米軍普天間飛行場(沖縄県宜野湾市)の移設問題で、公明党県本部の糸洲朝則(いとす・とものり)代表は4日、記者会見を開き、鳩山政権に対し「県外・国外移転の方針に期待し、強力推進を求める」とする見解を発表。名護市辺野古への移設計画の撤回を目指す考えを表明した。
一方、糸洲氏は、8日に民主、社民、共産などが中心となって開く県内移設に反対する県民大会については、ともに県政与党の自民県連が参加しないなど「超党派体制」が組めていないことを理由に、党としての参加は見送り、自主参加とする方針も明らかにした。
糸洲氏は会見で「移転先が決まらず、普天間飛行場が現状のまま固定化されることが最悪として、知事や名護市長の苦渋の決断を是認してきた」と述べ、これまで辺野古への移転を容認してきたものの、従来から県外、国外への移設が最善との立場を取ってきたと強調。「(閣僚の発言の)ぶれをただすためにも、県本部としての考えを国外、県外ということで明確にした」と説明した。

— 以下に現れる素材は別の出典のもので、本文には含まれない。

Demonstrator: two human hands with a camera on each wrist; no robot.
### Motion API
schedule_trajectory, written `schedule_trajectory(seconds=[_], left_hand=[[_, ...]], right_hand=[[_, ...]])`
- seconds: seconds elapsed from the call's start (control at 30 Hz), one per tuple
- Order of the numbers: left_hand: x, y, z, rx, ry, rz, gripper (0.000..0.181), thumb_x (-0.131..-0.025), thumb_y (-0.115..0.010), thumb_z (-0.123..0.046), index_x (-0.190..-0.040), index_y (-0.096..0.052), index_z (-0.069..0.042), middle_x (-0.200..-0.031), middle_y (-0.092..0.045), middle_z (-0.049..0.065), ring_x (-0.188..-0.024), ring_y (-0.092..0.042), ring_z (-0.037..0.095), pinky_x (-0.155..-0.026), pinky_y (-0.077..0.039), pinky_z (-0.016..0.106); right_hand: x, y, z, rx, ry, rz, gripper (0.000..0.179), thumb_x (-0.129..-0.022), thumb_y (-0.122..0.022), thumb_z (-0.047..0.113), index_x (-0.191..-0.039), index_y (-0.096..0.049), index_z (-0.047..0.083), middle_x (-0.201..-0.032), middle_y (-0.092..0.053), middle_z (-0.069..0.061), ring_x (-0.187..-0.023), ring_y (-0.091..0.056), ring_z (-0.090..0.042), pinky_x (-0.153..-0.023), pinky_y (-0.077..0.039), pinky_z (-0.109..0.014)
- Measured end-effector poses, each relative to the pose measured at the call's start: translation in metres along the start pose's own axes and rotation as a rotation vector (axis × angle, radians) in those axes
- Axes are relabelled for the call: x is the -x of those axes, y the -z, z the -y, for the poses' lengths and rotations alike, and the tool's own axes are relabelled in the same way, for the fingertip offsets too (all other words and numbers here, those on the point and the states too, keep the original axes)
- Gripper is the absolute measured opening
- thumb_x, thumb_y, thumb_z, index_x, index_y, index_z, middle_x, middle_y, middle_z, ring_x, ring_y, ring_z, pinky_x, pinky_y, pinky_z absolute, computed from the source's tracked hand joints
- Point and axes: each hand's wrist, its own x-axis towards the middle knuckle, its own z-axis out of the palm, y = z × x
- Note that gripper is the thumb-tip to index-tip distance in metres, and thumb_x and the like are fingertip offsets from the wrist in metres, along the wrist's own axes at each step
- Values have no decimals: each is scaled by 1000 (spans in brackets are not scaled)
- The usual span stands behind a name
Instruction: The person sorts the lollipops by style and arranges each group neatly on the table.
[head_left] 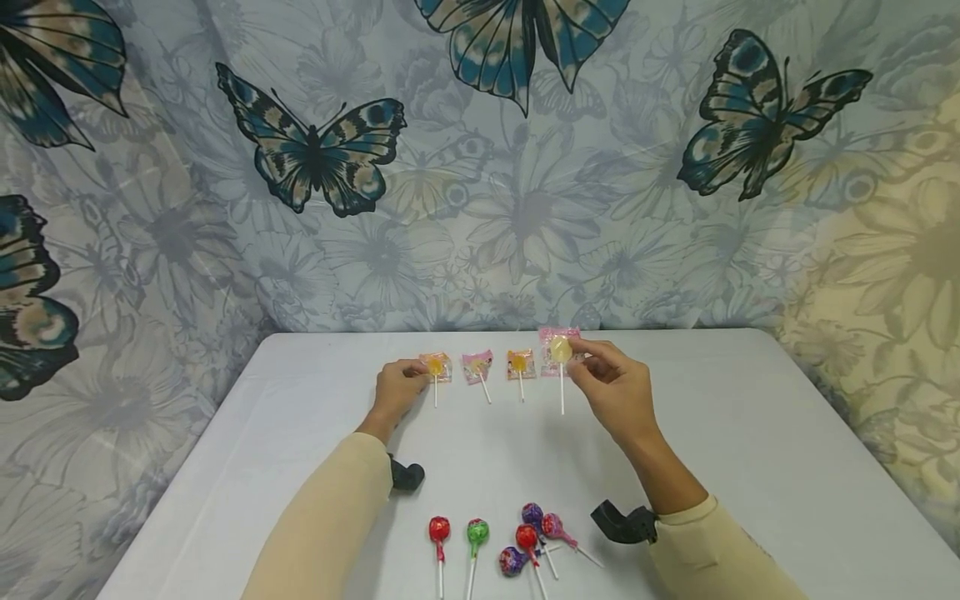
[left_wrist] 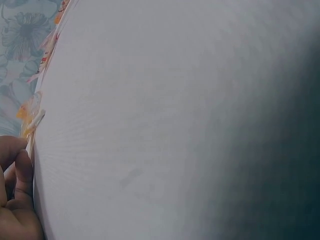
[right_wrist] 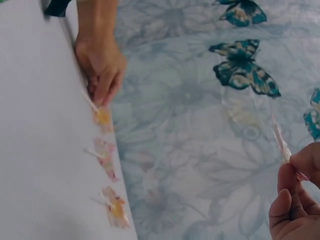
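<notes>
At the left end of a row of flat wrapped lollipops, my left hand (head_left: 399, 385) pinches the wrapper edge of an orange lollipop (head_left: 437, 367). My right hand (head_left: 615, 385) holds a yellow lollipop (head_left: 560, 350) in a clear, pink-edged wrapper, between thumb and fingers, its white stick pointing down. In the right wrist view this lollipop's stick (right_wrist: 278, 134) shows raised off the table. Between the hands lie a pink-wrapped lollipop (head_left: 477, 367) and another orange-wrapped lollipop (head_left: 521, 363), sticks toward me.
Nearer me on the white table (head_left: 315, 400) lie a red ball lollipop (head_left: 439, 528), a green one (head_left: 477, 532) and a pile of red, purple and pink ball lollipops (head_left: 527, 537). A butterfly-print cloth (head_left: 525, 208) hangs behind the table's far edge.
</notes>
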Motion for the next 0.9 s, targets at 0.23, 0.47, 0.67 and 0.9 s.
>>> schedule_trajectory(seconds=[0.23, 0.47, 0.67, 0.9], left_hand=[[1, 1, 0, -2, 15, 4, 5, -82, -72, -4, -87, -73, -6, -86, -63, 5, -82, -55, 21, -66, -46, 30], [0, 1, -1, 3, -4, 10, 7, -81, -72, -3, -88, -73, -5, -86, -64, 5, -80, -57, 20, -66, -48, 29], [-1, 1, 0, 19, 1, 5, 8, -80, -72, -1, -88, -73, -5, -86, -65, 5, -80, -57, 20, -65, -48, 29], [-1, 0, 0, 0, 18, 0, 6, -82, -72, -4, -86, -73, -7, -87, -63, 5, -83, -55, 21, -66, -47, 30]], right_hand=[[-9, 1, -19, 53, 10, -4, 27, -86, -64, -10, -112, -69, -4, -98, -67, -16, -76, -61, -16, -62, -48, -19], [-21, 5, -53, 44, -101, -13, 27, -89, -66, 1, -115, -69, 0, -95, -67, -16, -76, -60, -15, -58, -46, -21], [-29, 3, -72, 70, -162, -2, 28, -89, -65, 2, -117, -68, 0, -107, -66, -15, -78, -60, -15, -59, -46, -20], [-36, -1, -88, 131, -226, 0, 28, -89, -64, 2, -117, -68, 3, -111, -64, -12, -84, -60, -20, -60, -46, -21]])
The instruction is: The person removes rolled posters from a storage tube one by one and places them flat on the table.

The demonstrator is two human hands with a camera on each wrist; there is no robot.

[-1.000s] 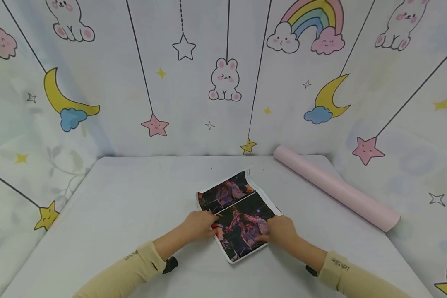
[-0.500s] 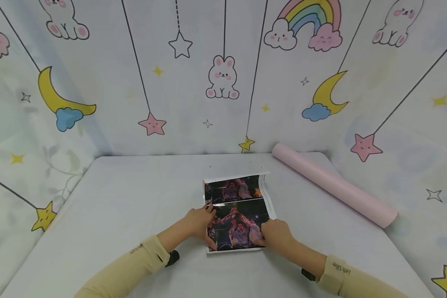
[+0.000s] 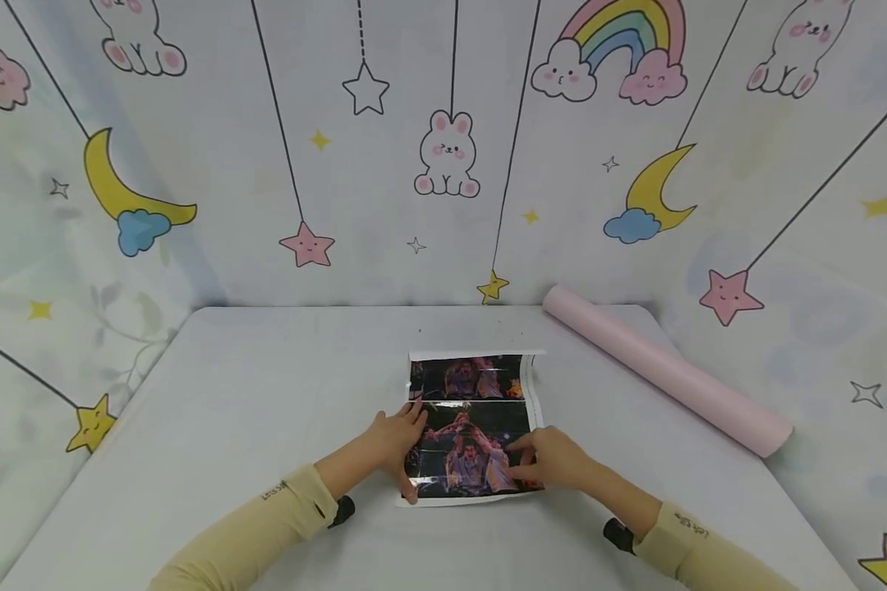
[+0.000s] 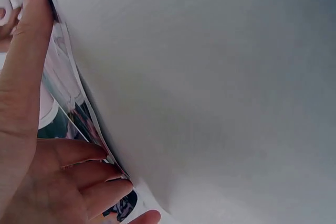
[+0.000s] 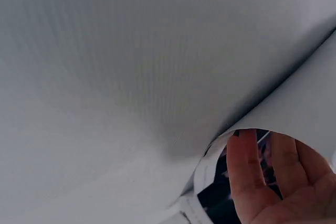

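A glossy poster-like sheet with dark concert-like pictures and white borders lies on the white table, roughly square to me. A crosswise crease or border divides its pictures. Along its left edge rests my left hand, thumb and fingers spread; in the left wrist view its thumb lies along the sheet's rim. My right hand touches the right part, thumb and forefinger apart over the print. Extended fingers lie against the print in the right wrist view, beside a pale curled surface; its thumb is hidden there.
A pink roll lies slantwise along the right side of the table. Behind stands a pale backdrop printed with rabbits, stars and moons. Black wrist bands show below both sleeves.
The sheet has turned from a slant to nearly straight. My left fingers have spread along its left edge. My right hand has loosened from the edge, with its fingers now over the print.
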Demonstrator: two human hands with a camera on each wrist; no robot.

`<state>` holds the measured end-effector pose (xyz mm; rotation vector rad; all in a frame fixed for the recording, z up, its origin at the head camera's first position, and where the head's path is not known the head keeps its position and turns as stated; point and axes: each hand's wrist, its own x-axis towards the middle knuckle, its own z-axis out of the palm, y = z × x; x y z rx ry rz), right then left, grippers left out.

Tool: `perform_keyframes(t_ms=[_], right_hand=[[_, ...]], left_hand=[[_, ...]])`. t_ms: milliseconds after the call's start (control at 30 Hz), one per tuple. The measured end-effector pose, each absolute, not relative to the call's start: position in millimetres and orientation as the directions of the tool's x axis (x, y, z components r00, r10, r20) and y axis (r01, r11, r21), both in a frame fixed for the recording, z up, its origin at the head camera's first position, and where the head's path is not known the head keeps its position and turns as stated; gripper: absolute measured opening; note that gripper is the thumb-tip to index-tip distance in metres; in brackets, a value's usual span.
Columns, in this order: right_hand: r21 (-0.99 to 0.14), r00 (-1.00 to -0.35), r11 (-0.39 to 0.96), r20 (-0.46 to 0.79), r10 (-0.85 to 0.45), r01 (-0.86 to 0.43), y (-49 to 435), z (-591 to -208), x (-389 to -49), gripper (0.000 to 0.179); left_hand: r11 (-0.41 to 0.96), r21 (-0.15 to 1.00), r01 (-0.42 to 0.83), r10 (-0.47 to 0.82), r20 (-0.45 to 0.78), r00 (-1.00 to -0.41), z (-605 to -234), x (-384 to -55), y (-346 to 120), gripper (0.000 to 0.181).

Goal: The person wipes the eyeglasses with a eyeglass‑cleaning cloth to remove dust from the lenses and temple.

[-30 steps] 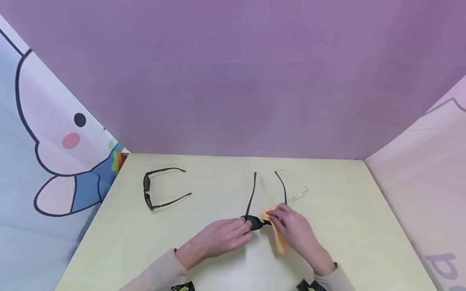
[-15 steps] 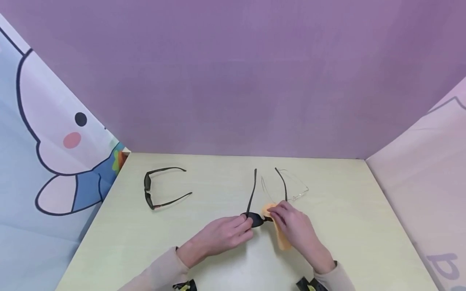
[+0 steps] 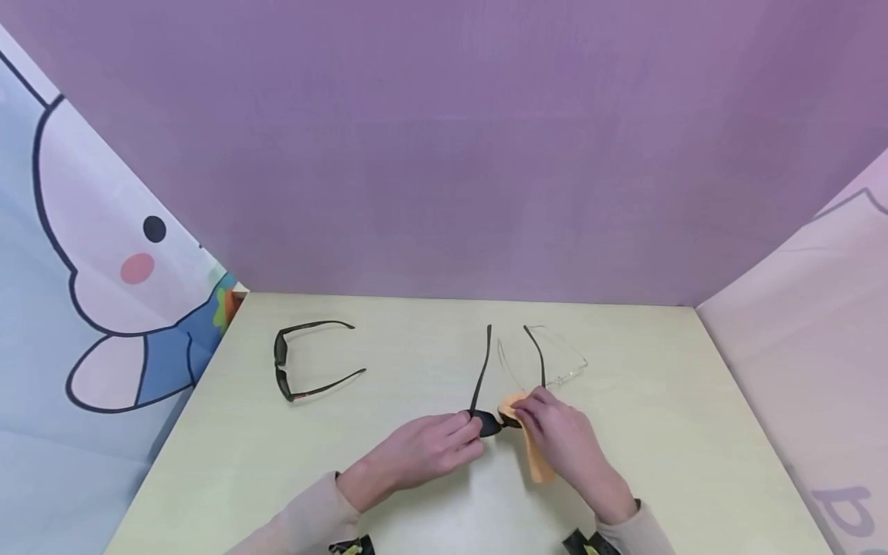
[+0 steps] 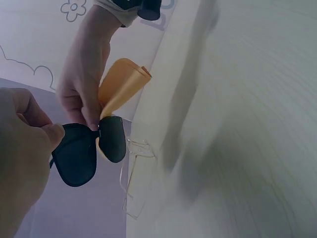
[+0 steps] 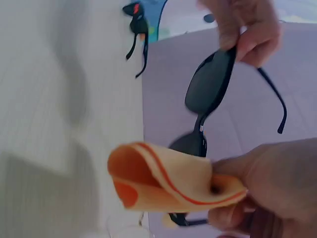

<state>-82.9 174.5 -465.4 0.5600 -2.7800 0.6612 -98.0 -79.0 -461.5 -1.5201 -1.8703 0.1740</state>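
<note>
My left hand pinches a pair of black sunglasses at the outer edge of one dark lens. Both temples are unfolded and point away from me. An orange cloth is pinched in my right hand, against the other lens. In the left wrist view that lens shows in front of the cloth. From the right wrist, the folded cloth hides part of the sunglasses. The sunglasses are held above the table.
A second pair of black sunglasses lies unfolded on the left of the pale table. Thin wire-frame glasses lie behind my right hand, partly hidden. A purple wall stands behind the table, with printed cloths on both sides.
Both hands keep their hold on the sunglasses and the cloth. The sunglasses rise slightly, then dip a little toward me, and the cloth shifts slightly at the lens.
</note>
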Motion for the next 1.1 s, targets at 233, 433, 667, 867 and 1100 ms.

県外移設を明確に要求していない仲井真知事の姿勢には「(県外の)ベスト論と、(県内の)現実論のはざまでだいぶ悩んでいる」と理解を示したが、今後も知事を支えていくかどうかについては「今後の推移を見ながら、いろいろと判断をしていかなければならないところが出てくる」と含みを持たせた。
県内では、仲井真知事と歩調を合わせてきた翁長雄志・那覇市長が県内移設に反対する県民大会の共同代表に就任。保守系が多数を占める那覇市議会が2日に県外、国外への移設を要求する意見書を可決するなど、県外移設を求める動きが広がっている。